Tuvo la genial idea de uniformar a los desclasados y a los parados y, mediante esta idea de opereta, pudo alcanzar varios objetivos a la vez. Los uniformados recuperaban su orgullo y ya no se sentía aislados, sino miembros de un grupo. Hitler evocó la célebre experiencia en el frente y la fantasía anuló la realidad de la derrota. Presentó a los burgueses el orden del ejército contraponiéndolo al caos que aquéllos temían que llegase desde la izquierda. Así logró presentarse a sí mismo como la fuerza del orden para futuras alianzas.

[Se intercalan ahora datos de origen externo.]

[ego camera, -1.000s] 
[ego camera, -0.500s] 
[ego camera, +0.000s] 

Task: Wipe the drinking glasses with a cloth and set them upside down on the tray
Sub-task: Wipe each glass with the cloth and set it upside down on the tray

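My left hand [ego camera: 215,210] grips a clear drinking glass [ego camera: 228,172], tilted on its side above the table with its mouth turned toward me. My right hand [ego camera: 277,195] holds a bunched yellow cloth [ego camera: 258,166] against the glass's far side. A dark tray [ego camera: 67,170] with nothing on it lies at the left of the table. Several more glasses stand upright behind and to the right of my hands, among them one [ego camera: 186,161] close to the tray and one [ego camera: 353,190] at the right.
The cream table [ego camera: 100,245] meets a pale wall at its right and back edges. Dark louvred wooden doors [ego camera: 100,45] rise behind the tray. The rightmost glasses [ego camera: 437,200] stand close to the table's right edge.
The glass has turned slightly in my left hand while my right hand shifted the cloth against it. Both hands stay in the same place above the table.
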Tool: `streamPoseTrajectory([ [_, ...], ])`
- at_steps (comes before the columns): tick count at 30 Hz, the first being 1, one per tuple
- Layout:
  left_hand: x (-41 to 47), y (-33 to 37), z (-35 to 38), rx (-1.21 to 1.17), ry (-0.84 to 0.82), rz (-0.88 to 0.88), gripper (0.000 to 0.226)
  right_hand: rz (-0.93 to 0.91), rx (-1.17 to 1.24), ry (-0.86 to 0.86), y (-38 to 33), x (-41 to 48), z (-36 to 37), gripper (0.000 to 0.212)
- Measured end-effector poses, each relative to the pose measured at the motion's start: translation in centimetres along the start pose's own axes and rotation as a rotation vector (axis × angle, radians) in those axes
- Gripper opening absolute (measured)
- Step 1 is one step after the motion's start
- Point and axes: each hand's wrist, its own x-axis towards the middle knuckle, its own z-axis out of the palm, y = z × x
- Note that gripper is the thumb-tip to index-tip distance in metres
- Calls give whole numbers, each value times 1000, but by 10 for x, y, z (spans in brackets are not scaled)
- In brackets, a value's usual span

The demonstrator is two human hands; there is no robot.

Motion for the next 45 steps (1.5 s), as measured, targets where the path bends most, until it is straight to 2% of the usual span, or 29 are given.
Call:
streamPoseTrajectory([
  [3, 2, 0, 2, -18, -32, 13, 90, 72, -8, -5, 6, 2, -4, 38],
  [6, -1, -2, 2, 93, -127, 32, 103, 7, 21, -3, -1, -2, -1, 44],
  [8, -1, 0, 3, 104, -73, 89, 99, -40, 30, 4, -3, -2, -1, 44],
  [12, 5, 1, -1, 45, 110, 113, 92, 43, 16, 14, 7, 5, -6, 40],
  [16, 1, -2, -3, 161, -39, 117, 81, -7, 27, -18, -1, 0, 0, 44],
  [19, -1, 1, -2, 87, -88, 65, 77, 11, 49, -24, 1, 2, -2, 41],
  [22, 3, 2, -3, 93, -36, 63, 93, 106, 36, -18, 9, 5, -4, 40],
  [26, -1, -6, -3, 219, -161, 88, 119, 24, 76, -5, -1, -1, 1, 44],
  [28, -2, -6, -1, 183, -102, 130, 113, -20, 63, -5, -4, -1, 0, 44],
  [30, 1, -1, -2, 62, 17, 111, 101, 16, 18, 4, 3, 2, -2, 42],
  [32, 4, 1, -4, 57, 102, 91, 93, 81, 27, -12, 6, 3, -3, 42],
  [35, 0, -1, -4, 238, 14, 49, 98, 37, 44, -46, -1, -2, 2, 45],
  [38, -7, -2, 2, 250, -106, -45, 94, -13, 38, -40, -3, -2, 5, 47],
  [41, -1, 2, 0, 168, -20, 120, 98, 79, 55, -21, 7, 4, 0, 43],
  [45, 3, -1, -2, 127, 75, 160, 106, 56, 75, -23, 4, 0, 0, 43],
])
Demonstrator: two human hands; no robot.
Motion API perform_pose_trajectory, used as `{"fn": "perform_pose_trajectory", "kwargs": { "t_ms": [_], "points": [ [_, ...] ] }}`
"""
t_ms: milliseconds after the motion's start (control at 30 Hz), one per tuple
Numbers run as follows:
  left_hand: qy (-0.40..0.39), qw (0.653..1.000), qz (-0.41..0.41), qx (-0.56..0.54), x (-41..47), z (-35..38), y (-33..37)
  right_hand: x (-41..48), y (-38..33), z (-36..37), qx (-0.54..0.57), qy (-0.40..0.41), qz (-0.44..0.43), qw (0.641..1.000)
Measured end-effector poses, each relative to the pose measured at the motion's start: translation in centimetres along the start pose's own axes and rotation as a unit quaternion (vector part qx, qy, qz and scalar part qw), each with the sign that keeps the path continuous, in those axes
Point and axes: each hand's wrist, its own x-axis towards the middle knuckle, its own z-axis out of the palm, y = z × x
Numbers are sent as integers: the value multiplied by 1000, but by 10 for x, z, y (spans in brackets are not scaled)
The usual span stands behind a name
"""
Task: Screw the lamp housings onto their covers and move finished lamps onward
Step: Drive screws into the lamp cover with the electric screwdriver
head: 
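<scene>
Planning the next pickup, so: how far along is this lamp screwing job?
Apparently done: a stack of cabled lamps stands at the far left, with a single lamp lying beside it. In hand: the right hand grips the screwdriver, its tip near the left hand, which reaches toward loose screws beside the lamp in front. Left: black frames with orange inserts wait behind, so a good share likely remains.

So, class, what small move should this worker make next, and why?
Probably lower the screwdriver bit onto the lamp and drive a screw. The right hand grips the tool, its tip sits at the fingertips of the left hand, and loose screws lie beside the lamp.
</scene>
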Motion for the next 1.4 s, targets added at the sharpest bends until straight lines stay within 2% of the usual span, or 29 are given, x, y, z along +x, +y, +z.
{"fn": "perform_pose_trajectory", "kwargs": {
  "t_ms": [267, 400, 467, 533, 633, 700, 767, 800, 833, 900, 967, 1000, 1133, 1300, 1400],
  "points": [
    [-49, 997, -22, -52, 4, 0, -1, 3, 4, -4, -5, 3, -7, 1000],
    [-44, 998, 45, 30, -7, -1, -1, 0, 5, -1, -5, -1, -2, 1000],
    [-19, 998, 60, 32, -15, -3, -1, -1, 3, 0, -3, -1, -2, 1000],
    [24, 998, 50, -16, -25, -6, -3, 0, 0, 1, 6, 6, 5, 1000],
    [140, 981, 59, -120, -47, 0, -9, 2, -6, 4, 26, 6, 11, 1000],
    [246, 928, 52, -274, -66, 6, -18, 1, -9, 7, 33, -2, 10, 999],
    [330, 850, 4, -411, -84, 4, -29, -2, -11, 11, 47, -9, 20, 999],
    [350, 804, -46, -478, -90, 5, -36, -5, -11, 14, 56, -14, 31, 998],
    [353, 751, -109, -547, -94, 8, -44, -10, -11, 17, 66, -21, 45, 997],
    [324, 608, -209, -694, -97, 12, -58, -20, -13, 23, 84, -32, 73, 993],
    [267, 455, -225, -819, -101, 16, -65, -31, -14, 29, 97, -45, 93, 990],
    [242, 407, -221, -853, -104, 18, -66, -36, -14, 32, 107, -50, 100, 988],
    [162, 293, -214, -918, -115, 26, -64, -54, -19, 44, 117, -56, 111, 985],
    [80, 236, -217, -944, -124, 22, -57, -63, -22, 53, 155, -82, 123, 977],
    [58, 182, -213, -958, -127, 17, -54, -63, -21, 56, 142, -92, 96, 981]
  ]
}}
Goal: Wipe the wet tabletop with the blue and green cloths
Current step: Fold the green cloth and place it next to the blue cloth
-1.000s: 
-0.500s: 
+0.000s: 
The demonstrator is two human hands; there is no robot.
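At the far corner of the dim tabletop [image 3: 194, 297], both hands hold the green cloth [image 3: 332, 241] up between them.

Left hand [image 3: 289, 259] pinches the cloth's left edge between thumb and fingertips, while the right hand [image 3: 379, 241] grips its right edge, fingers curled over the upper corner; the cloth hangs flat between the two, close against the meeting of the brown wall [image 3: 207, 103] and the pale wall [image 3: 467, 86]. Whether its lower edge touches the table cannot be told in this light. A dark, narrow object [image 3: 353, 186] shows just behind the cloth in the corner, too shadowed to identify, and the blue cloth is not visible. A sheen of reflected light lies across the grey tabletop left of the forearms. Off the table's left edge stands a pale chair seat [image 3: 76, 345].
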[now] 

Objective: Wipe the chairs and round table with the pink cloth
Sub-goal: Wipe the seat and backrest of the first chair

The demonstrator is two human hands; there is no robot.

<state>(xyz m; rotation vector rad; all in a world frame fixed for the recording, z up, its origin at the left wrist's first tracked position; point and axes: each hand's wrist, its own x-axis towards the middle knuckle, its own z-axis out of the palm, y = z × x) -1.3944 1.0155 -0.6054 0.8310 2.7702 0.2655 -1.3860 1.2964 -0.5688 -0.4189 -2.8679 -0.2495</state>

La estructura jerárquica del ejército al que imitaba, justificaba su presentación como Führer que exigía obediencia absoluta. Y cuando tuvo necesidad, extrajo de entre los uniformados las tropas con las que sembrar el terror en las calles y formar el servicio de orden con el que amedrentó a los demás. Pero, sobre todo, la sucesión de filas de uniformados constituía el decorado ante el que interpretaba sus embriagadoras arias retóricas.

Con la simulación teatral, Hitler superó la contradicción existente entre la grandeza nacional y el hundimiento personal y nacional. Siempre había transformado la realidad en sueño, y ahora la fingía con rituales y escenificaciones, con decorados y conjuros. La teatralidad procuraba un contexto a su delirante retórica y la hacía creíble. Hitler escenificó los deseos de los alemanes y suprimió sus contradicciones: su ejército no había sido derrotado, ningún enemigo podía vencerlo, sólo un traidor podía conseguirlo; pero un traidor que luchara con otras armas, de forma secreta y clandestina, un parásito y un disgregador: el Eterno judío.

Ahora los alemanes tenían un enemigo que preferían a los franceses o a los ingleses como culpable de su derrota. Con el racismo los alemanes pudieron sentirse, frente a los judíos, como una horda unida por vínculos de sangre. Y el antisemitismo les procuró el negativo de la escenificación de sí mismos como comunidad uniformada, pues pudieron presentar al Eterno judío como el arquetipo del que no se integra en la comunidad y es inmune a su encantamiento. El judío era el traidor por excelencia, situado al mismo tiempo en los dos lados de la frontera del grupo: alemán pero extranjero, asimilado pero ortodoxo, dentro pero fuera; y dentro de la comunidad, un parásito y un saboteador al servicio de otros poderes.

Si el odio de Hider hacia los judíos surgió sólo una vez que inició su carrera como demagogo, fue porque sabía que los judíos habrían sido inmunes a sus escenificaciones. Su antisemitismo era el rencor hacia el espectador que no aplaudía, el odio del chamán hacia aquellos a los que sus contorsiones dejaban fríos.

El resto de la historia, es una pesadilla que ya todos conocemos.